In this assignment, we will apply mean shift clustering to a dataset containing the results of a survey on financial wellbeing.

In [1]:
%matplotlib inline

import matplotlib.pyplot as plt
import numpy as np
import pandas as pd
from sklearn.cluster import MeanShift, estimate_bandwidth
from sklearn.preprocessing import StandardScaler

This dataset contains the results of a survey on a financial wellbeing conducted by the US Consumer Finance Protection Bureau that were published in October 2017. This dataset has a large number of columns, most of which correspond to specific questions on the survey. These codebook for translating the column names to questions can be found here:

https://s3.amazonaws.com/files.consumerfinance.gov/f/documents/cfpb_nfwbs-puf-codebook.pdf

Load the dataset.

In [2]:
# read in dataset
data = pd.read_csv('https://tf-assets-prod.s3.amazonaws.com/tf-curric/data-science/Data%20Sets%20Clustering/financial_wellbeing.csv')

While the survey questions have the potential for interesting cluster analysis, we will stick to the "score" columns to avoid clustering in an unreasonably high-dimensional space. The columns we are interested in all have "score" in their names; identify and isolate these columns. (There should be 4 in total.)

In [3]:
# select only score columns 
data = data.loc[:, data.columns.str.contains('score')].reset_index(drop=True)

Standardize the features in your dataset using scikit-learn's StandardScaler, which will set the mean of each feature to 0 and the variance to 1.

In [4]:
# scale features with StandardScaler
sc = StandardScaler()
data_sc = sc.fit_transform(data)
data_sc = pd.DataFrame(data_sc, columns=data.columns)

Run mean shift clustering on the scores in the survey dataset using the default bandwidth. Then answer the following by printing or typing as appropriate:

- How many clusters are produced? 
- What are the cluster centers?
- How many responses are assigned to each cluster?
- Are these results reasonable? If not, what changes should we make?

In [5]:
# mean shift clustering
ms = MeanShift()
data['mean_shift_cluster'] = ms.fit_predict(data_sc)

In [6]:
print('At default bandwith, there were {} clusters'.format(ms.cluster_centers_.shape[0])) 

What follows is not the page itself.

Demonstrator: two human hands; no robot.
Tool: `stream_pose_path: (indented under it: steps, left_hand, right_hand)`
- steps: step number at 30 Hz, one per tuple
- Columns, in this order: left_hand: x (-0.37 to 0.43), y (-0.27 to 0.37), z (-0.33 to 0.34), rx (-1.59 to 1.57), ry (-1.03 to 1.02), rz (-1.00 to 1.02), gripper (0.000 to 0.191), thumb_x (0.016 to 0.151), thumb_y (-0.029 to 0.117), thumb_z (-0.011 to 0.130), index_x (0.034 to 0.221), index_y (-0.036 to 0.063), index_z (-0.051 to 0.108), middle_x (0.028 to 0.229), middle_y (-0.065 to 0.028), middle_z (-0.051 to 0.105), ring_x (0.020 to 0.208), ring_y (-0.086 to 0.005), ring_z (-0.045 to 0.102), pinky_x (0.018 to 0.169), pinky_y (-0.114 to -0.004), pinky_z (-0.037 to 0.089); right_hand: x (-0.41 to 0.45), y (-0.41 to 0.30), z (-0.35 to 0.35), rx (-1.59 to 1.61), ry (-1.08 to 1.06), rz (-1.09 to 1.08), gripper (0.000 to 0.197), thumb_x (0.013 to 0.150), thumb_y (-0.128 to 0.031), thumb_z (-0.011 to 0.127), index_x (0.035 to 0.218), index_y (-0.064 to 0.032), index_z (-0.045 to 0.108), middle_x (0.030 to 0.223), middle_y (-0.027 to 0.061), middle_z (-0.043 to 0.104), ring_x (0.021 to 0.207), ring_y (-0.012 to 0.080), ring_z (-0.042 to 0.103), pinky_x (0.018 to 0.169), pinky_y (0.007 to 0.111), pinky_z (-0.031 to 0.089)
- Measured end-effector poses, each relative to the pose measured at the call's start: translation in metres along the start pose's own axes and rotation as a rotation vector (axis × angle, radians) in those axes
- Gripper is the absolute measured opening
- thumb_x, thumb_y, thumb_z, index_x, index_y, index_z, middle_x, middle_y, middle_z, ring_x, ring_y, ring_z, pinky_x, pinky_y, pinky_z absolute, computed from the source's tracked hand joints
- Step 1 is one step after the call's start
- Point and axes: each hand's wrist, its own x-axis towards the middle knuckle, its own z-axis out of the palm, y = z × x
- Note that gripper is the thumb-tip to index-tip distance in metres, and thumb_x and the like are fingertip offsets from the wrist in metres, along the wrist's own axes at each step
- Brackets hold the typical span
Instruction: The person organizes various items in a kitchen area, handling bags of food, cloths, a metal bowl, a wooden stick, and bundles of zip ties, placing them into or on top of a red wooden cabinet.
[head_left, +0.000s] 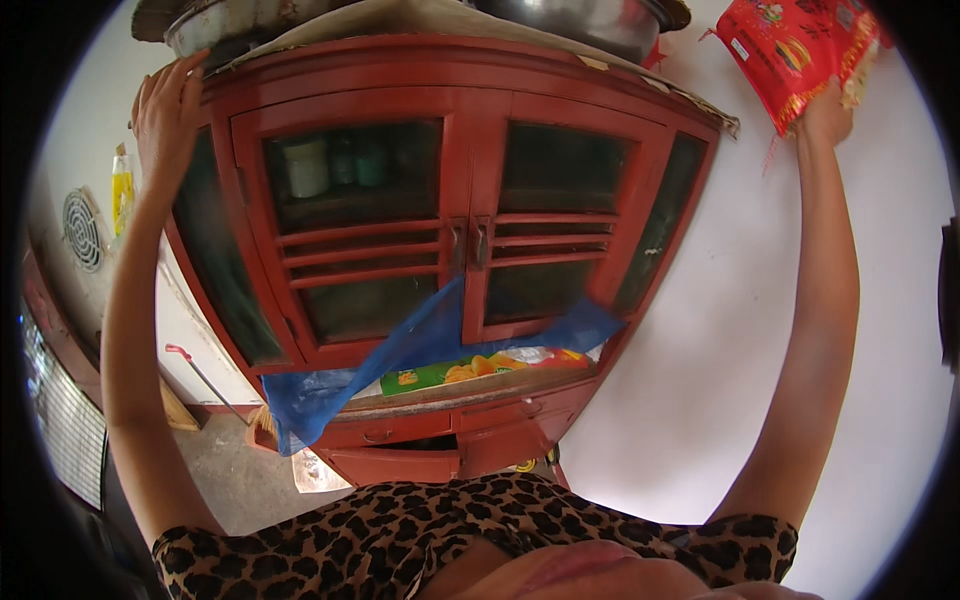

At default bandwith, there were 2 clusters


In [7]:
print('The cluster centers are as follows:')
clusters = pd.DataFrame(
    sc.inverse_transform(ms.cluster_centers_),
    columns = data_sc.columns
)

clusters.style.background_gradient()

The cluster centers are as follows:


Unnamed: 0,FWBscore,FSscore,LMscore,KHscore
0,57.437953,50.121439,2.814341,0.217414
1,-1.0,-1.0,0.25,-1.826


In [8]:
print('Response assignment to clusters:')
data.mean_shift_cluster.value_counts()

Response assignment to clusters:


0    6326
1      68
Name: mean_shift_cluster, dtype: int64

These results are not really reasonable, a cluster with only 1% of the data points is not very helpful. I'll adjust and see if I can get more reasonable clusters

Try changing the appropriate parameters of the mean shift algorithm to achieve a better clustering result. Answer all of the same questions from the previous clustering step.

In [16]:
ms2 = MeanShift(bandwidth=1.6)
data['ms2_clusters'] = ms2.fit_predict(data_sc)

In [21]:
print('At bandwidth of 1.6, there were {} clusters'.format(ms2.cluster_centers_.shape[0]))

At bandwidth of 1.6, there were 6 clusters


In [22]:
print('The cluster centers are as follows:')
clusters = pd.DataFrame(
    sc.inverse_transform(ms2.cluster_centers_),
    columns = data_sc.columns
)

clusters.style.background_gradient()

The cluster centers are as follows:


Unnamed: 0,FWBscore,FSscore,LMscore,KHscore
0,58.503932,50.45118,2.909567,0.352707
1,51.506838,45.698311,1.763475,-0.720294
2,55.428571,7.0,0.142857,-1.890714
3,-1.0,-1.0,0.25,-1.826
4,95.0,85.0,0.0,-2.053
5,80.0,10.0,3.0,0.712


In [23]:
data['ms2_clusters'].value_counts()

0    4154
1    2137
4      48
2      28
5      16
3      11
Name: ms2_clusters, dtype: int64

These results are more reasonable. The first two clusters have most of the data, but changing the bandwidth up or down from 1.6 didn't help with that.